30 Jan Comme un parfum d’Arménie
Premier d’une série d’événements qui se dérouleront en 2024 à Cannes, la Semaine de la culture arménienne se tiendra du 3 au 11 février. L’occasion de soutenir un pays menacé d’effacement historique, géographique et culturel par l’Azerbaïdjan.
« Il faut tout reconstruire et repartir de zéro. Tout cela s’est déroulé sous le regard du monde, sans que personne n’en parle ou très peu… » Ces mots sont ceux du photoreporter Alexis Pazoumian, qui a témoigné pour Konbini sur la situation dans le Haut-Karabakh, « une région contestée et enclavée du Caucase du Sud qui a connu près de trente ans de conflits entre l’Arménie (dont le Haut-Karabagh était une ancienne province) et l’Azerbaïdjan« . Arménien d’origine, il estime que le Monde a quelque peu mis de côté ce conflit, au regard des échos donnés à l’Ukraine et à Israël. Voilà pourquoi, à bien des égards, on peut saluer l’initiative de la ville de Cannes qui, à travers une série d’événements culturels qui jalonneront l’année 2024, joue aussi un rôle de sensibilisation auprès du grand public. Ces manifestations ont pour objectifs de célébrer les liens historiques qui unissent la ville et le peuple arménien, et de valoriser l’histoire et le patrimoine de cette ancienne république soviétique, située dans la région montagneuse du Caucase, à cheval entre Asie et Europe.
Le coup d’envoi des festivités, qui mêleront tradition et modernité, sera donné du 3 au 11 février, avec un premier temps fort : la Semaine de la culture arménienne. Une soirée inaugurale permettra, après un moment musical et convivial en compagnie du pianiste André Manoukian, de mettre à jour ses connaissances sur le drame humanitaire qui se joue en Arménie lors d’une table ronde, avec Jean-Christophe Buisson (directeur adjoint Figaro magazine), Tigrane Yegavian (journaliste en géopolitique et essayiste), Antoine Agoudjian (reporter-photographe) et Gérard Hovakimian (modérateur).

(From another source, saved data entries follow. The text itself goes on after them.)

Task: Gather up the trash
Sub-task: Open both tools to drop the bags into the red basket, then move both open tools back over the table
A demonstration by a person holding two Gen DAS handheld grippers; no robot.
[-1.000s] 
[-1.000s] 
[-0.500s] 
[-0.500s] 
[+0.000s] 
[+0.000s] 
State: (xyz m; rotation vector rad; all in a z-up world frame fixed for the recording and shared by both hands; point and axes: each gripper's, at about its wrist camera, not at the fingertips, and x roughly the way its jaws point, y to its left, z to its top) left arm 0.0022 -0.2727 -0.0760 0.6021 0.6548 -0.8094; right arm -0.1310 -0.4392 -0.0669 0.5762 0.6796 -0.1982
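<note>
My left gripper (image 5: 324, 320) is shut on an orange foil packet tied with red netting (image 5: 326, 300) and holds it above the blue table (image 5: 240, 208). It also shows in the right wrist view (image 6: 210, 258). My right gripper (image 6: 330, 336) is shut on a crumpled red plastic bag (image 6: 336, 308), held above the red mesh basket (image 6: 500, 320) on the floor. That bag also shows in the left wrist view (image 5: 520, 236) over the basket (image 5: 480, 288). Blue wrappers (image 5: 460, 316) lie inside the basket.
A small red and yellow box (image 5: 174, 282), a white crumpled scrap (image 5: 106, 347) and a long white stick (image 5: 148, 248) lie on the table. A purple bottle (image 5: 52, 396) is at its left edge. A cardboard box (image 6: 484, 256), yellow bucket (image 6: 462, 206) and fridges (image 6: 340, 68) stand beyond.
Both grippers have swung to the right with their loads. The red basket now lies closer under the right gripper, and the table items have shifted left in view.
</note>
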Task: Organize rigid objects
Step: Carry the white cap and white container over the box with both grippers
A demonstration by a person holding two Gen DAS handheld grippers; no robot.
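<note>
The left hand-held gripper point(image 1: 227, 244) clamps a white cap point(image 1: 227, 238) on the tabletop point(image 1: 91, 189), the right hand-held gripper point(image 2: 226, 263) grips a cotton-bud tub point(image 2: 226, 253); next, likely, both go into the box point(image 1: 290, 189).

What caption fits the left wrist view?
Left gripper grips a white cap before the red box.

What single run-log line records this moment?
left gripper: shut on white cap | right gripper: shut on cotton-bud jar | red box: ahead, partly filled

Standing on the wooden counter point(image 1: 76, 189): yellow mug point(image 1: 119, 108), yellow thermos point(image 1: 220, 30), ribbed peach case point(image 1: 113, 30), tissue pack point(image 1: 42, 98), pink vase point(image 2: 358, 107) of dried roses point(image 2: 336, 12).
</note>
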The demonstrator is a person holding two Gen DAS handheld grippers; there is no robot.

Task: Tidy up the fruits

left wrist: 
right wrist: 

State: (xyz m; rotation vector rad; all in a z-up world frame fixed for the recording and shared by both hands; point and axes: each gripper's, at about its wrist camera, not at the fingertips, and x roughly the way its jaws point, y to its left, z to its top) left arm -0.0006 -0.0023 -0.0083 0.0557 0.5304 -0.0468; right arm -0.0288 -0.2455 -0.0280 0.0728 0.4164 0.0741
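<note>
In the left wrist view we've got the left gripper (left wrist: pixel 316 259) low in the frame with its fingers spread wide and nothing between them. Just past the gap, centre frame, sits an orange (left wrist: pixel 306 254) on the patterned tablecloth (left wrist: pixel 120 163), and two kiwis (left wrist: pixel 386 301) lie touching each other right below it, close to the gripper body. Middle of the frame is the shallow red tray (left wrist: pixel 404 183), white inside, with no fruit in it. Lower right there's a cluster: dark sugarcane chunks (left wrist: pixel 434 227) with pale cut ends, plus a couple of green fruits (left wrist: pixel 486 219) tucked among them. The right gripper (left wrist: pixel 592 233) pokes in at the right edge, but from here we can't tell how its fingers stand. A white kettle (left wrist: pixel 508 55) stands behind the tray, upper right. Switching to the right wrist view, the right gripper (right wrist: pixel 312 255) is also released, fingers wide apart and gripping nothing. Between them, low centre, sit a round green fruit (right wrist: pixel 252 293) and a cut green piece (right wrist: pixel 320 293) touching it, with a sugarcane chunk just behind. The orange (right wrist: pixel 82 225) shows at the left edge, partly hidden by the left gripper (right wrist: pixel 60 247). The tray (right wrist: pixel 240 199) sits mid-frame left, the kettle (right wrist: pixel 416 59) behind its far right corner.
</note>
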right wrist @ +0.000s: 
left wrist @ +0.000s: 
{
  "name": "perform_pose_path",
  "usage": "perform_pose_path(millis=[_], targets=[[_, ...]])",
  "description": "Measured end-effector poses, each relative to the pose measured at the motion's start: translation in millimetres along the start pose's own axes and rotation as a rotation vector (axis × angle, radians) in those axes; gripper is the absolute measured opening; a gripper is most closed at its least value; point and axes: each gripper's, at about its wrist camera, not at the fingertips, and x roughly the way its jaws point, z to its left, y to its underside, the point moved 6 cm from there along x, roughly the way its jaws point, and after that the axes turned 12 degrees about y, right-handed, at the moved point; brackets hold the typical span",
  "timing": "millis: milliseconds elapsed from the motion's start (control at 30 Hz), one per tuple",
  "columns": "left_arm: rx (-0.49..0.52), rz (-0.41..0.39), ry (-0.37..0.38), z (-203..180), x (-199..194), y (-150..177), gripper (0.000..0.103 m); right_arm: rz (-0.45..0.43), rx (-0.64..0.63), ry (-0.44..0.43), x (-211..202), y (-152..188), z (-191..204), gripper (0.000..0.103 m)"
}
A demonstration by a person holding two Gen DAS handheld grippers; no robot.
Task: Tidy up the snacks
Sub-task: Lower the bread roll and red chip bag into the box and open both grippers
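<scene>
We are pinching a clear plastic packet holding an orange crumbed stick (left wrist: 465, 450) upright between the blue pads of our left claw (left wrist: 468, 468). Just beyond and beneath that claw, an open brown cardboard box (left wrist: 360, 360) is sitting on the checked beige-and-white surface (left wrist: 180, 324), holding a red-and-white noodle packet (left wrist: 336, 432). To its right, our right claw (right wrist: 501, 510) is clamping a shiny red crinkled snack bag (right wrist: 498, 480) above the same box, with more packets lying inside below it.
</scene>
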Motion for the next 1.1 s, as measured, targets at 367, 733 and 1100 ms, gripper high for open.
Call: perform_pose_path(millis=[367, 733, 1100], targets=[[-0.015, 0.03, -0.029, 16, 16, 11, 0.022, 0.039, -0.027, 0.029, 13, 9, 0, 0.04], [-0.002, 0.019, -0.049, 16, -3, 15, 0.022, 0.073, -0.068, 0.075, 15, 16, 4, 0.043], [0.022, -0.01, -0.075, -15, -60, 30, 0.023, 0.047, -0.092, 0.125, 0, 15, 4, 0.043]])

Puis de nombreuses disciplines artistiques illustreront le riche héritage culturel arménien : la danse avec l’Ensemble Araxe, la musique traditionnelle avec l’Ensemble Keram, le théâtre avec un seule en scène de Corinne Zarzavatdjian, le 7e Art avec une programmation imaginée par Cannes Cinéma (masterclass et projections, avec notamment Robert Guédiguian en vedette), ou encore la photographie avec une exposition d’Antoine Agoudjian, auteur de l’ouvrage Le cri du silence. Le Musée des explorations du monde exposera pour sa part un rare manuscrit illustré daté des XVIIe-XVIIIe siècles, rédigé en langue turque mais en caractères arméniens. Unique au monde selon un spécialiste, il constituerait la base d’un jeu voisin du jeu de l’oie ; une copie sera d’ailleurs présentée durant le Festival International des Jeux de Cannes. Autre moment fort, la lecture théâtralisée, par les élèves du Conservatoire de Cannes, du témoignage vivant de Mania, petite-fille rescapée du génocide de 1915 : Lève-toi, pars, n’aie pas peur…
L’acmé de cette semaine sera très probablement le concert Aznavour Classique que donnera l’Orchestre national de Cannes, dirigé pour l’occasion par Philippe Béran, le 4 février. En compagnie du pianiste Éric Berchot, et de la belle-fille du chanteur, Kristina Aznavour, au chant, la phalange azuréenne interprétera des suites orchestrales arrangées à partir des plus célèbres chansons de l’auteur-compositeur-interprète-comédien franco-arménien décédé en 2018, et qui fut fait citoyen d’honneur de la ville en 2005.
En faisant ainsi rayonner la culture arménienne, Cannes démontre sa solidarité envers un peuple une nouvelle fois meurtri, tout en célébrant une histoire commune transcendant les frontières.